Oxford University PressOxford
Title: Communities and Collectives
Description:
Abstract This chapter analyses the depiction of large groups of people in the Roman History.
Starting with Civil Wars book 1, it argues that the wide range of different oppositions which Appian uses in explaining the political crises of the late Republic (people (demos) vs.
senate; rich vs.
poor; country dwellers vs.
city dwellers) is deliberate; Appian sees these different oppositions as potentially feeding into each other; he is not merely lazily compiling or misunderstanding different sources, as earlier scholarship has sometimes assumed.
The chapter observes that some characteristics of how Appian delineates group behaviour (especially an emphasis on searching out pretexts, calculation of self-interest, and a tendency to adopt individual champions) remain constant across the books of the Civil Wars (group behaviour at Rome in the earlier books being generally less often in focus).

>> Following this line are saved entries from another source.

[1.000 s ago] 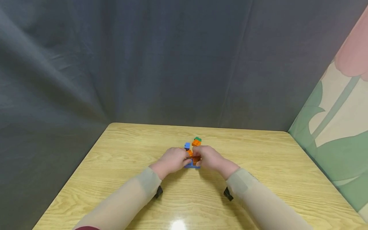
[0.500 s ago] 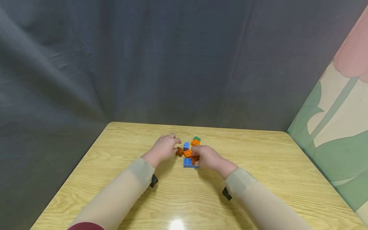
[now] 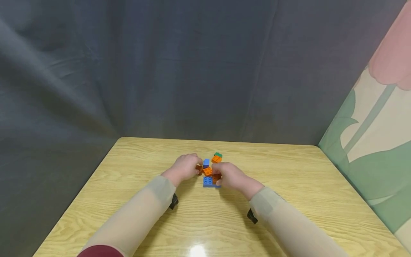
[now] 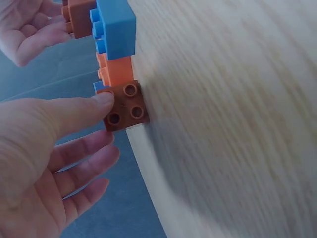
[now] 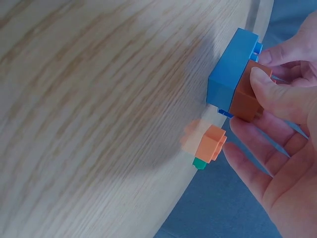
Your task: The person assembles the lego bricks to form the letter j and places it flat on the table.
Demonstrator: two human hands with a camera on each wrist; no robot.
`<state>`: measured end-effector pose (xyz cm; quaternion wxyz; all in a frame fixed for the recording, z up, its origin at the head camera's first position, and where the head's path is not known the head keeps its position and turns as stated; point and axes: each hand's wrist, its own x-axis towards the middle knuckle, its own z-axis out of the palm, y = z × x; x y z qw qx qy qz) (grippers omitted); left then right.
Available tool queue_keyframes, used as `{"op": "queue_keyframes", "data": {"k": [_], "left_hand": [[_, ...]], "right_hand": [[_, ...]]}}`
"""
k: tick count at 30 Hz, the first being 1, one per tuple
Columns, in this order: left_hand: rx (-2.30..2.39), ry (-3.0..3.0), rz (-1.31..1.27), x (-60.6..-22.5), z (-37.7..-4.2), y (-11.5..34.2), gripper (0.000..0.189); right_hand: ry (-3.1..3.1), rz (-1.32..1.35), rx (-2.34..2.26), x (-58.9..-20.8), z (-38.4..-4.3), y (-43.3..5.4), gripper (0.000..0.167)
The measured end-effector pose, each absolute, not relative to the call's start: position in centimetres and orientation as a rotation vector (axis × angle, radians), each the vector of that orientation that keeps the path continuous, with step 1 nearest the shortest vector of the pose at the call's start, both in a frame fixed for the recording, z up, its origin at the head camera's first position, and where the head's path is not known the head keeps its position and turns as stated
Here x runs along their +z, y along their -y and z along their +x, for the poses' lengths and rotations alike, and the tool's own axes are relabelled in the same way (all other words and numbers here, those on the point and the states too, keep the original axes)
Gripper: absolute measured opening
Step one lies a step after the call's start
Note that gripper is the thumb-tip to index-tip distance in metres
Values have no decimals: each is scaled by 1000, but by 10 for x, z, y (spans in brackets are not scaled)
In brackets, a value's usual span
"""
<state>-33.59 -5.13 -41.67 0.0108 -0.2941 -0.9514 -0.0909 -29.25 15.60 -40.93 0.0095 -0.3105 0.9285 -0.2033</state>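
My right hand [image 3: 232, 176] grips a brown brick [image 5: 252, 91] between thumb and fingers. That brick sits on one end of a longer blue brick [image 3: 208, 182], whose studs show on its left half. To the left, my left hand [image 3: 186, 167] pinches a second brown brick [image 4: 126, 106], its studs facing the left wrist camera. The left thumb lies on its studded side, and the index finger is mostly hidden behind it. An orange brick [image 3: 208, 171] rests between the hands, just behind the blue brick.
A smaller blue brick [image 3: 206, 163] stands behind the orange one. Farther back lies another orange brick [image 3: 216, 159] with a green piece [image 3: 218, 154] at its far side. The wooden table [image 3: 273, 167] ends at a dark curtain [image 3: 199, 71].
My left hand has left the blue brick, moved left and back, and now pinches the brown brick there. My right hand has kept its grip on the other brown brick.
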Motion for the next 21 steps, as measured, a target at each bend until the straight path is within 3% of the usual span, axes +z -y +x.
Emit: {"op": "queue_keyframes", "data": {"k": [21], "left_hand": [[-349, 3003, -953, -415, -332, 54, 7]], "right_hand": [[-2910, -909, -619, -407, -291, -156, 32]]}}
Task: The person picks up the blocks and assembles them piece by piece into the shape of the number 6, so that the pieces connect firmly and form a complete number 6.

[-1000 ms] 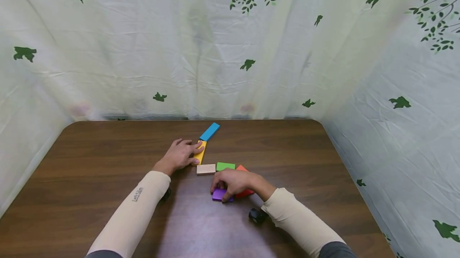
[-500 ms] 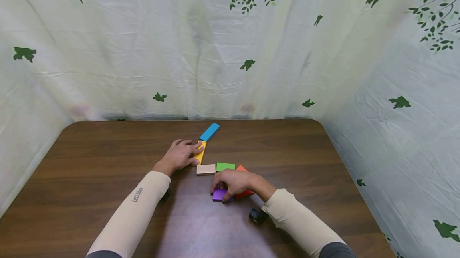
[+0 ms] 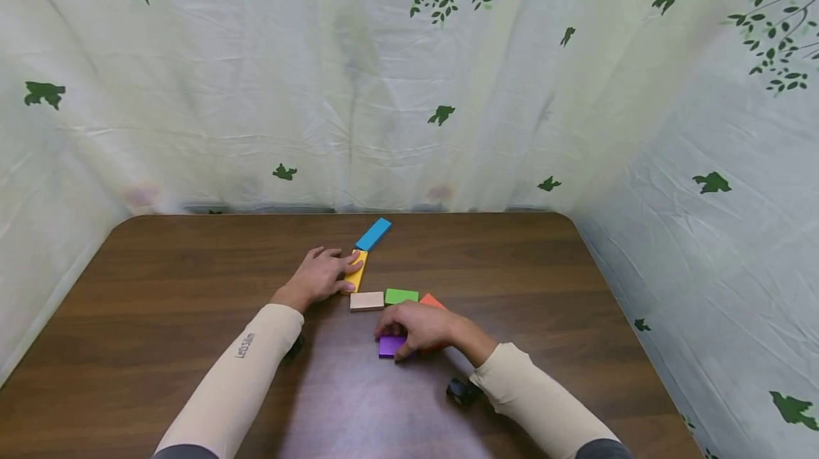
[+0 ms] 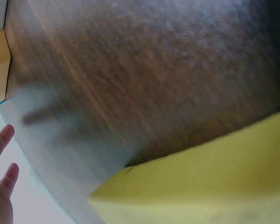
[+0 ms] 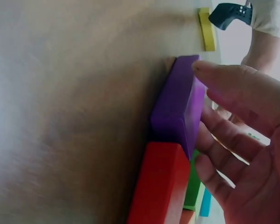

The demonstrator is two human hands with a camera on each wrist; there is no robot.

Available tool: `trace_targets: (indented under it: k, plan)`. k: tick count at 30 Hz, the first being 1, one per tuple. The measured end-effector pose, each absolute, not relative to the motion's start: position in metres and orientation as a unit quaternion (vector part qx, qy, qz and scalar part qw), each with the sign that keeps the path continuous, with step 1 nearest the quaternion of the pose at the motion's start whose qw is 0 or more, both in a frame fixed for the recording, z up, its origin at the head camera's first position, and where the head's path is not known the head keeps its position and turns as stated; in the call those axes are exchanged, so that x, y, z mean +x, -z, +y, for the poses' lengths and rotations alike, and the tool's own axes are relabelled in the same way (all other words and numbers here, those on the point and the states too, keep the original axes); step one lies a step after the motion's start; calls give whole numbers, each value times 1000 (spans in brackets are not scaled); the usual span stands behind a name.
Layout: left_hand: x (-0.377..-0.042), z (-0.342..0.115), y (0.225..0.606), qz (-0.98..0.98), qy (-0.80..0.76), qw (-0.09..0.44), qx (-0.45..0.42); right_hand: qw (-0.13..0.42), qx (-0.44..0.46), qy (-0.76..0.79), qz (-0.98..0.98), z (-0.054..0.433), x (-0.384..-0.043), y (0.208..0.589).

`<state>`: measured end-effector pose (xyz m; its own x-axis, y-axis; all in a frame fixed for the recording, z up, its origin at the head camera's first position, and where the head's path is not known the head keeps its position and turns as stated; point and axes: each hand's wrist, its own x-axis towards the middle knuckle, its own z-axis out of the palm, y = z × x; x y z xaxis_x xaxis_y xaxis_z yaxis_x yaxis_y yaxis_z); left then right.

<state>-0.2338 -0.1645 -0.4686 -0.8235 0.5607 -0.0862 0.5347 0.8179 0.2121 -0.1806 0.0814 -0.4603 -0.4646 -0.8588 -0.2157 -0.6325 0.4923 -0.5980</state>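
My right hand [image 3: 419, 324] grips a purple block [image 3: 390, 347] that lies at the near end of the row. In the right wrist view its thumb is on the purple block [image 5: 177, 93], and the other fingers curl behind. A red block [image 5: 161, 182] abuts the purple one's end. My left hand [image 3: 320, 276] rests on a yellow block [image 3: 357, 276], thumb at the near end, fingertips across the top. The outer fingers stretch past it. A blue block [image 3: 373, 234] touches its far end. Below sit a plain wood block [image 3: 367, 301] and a green block [image 3: 402, 296].
Another yellow block [image 5: 206, 30] lies close to the left wrist's black camera [image 5: 231, 15]; the left forearm hides it in the head view. The brown table's [image 3: 192, 267] far edge meets a white curtain [image 3: 288, 89] with green prints. A black camera [image 3: 462, 391] hangs under the right wrist.
My right wrist has shifted slightly right and toward me, covering more of the red block. The right fingers stay on the purple block, which barely moves. My left hand keeps its place.
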Motion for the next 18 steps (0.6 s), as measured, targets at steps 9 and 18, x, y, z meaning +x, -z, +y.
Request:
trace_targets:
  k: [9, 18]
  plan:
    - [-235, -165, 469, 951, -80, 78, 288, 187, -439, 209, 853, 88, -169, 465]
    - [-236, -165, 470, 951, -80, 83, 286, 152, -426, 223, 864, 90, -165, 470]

At the same time, however, Appian employs a technique of ‘repetition with variation’: some troubling behaviours in manipulating collectives get demonstrably worse as the Civil Wars progress (such as the use of donatives); his presentation of motive before Philippi recalls, but, in so doing, indicates a deterioration from, how people were thinking before Pharsalus.
In addition, different collectives do not remain equally prominent at different points in the narrative.
The Roman people, much to the fore at points in Civil Wars book 1, are almost impotent by book 5, in sharp contrast to the depiction of the army.